A week after a major winter storm pummeled Toronto, snow clearing efforts continue, even as Mother Nature sends a top-up.
“This is an all hands on deck and very coordinated operation,” General Manager of Transportation Services Barbara Gray told reporters Monday. “This is the most amount of snow that we've had in quite, quite some time.”
It was a week ago today that a massive 55 cm snowfall brought Toronto to a standstill, stranding hundreds of transit buses and delaying a return to in-person learning at schools.
City crews have been working hard to dig out, but with temperatures that have remained steadily below zero, there has been little opportunity for the massive snowfall to naturally melt away.
“Just to paint a picture for you, the snow we received in just 15 hours last Monday was more than all the snow we received each January for nearly the past two decades,” Gray said.
She said it was also more than the combined total from January, February and March last year.
“Any normal large snow event dumps about 10 centimeters of snow, and the snowstorm last Monday was five times that amount. So I'm just telling you that to give you the scale of this operation that we're dealing with,” Gray said.
“This record amount of snow is of course married up with sub-zero temperatures, which means that Mother Nature is not giving us a hand in terms of melting and so it requires us to keep vigilant in terms of our removals.”
Gray’s update came as snow continued to fall across the city.
Toronto and many parts of southern Ontario currently sit under a winter weather travel advisory.
Toronto is expected to see snowfall amounts of five to 10 centimeters by Monday night and Environment Canada is warning that there could be reduced visibility on the roads due to occasional snow and blowing snow.
“Southwesterly winds over Lake Ontario are expected to enhance snowfall rates, especially for areas closer to the lake shore,” the agency said. “Travel may be hazardous due to sudden changes in the weather.
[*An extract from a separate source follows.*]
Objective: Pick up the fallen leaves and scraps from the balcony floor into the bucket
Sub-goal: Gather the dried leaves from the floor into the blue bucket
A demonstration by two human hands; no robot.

Be prepared to adjust your driving with changing road conditions. If visibility is reduced while driving, turn on your lights and maintain a safe following distance.”
Temperatures are also expected to remain chilly for the next few days. Overnight the temperature is expected to feel like -13 with the wind chill. On Tuesday a high of -6 C is expected.
“As you see it's snowing right now and so we have also activated our normal snow operations,” Gray said. “We are dealing with salting right now, we're doing some sidewalk plowing and we are accomplishing that as well as continuing to do removals in various parts of the city.”
Speaking alongside Gray, Vince Sferrazza, director of operations and maintenance at Transportation Services, said crews have been working around the clock since the storm struck last week.
“We've been at this 24/7 since last Monday – over a week – and we have over 1,100 pieces of equipment. That would include salters for roads, plows for roads, and sidewalk machines. So literally it is an army of equipment,” Sferrazza said. “In addition to that, we have close to 1,500 contractor staff and transportation staff on this and it has been a situation where they've been all committed to help out.”
While the city had warned that it would give “friendly tows” to vehicles blocking snow routes, Gray said that has largely been unnecessary as people have taken care not to park their vehicles where it might block clearing equipment.
In an update to Toronto City Manager Chris Murray, Gray noted that the city has already removed 17,346 tonnes of snow and dumped 5,782 loads of snow from across the city at storage sites.
She said that work is expected to continue over the next dew days.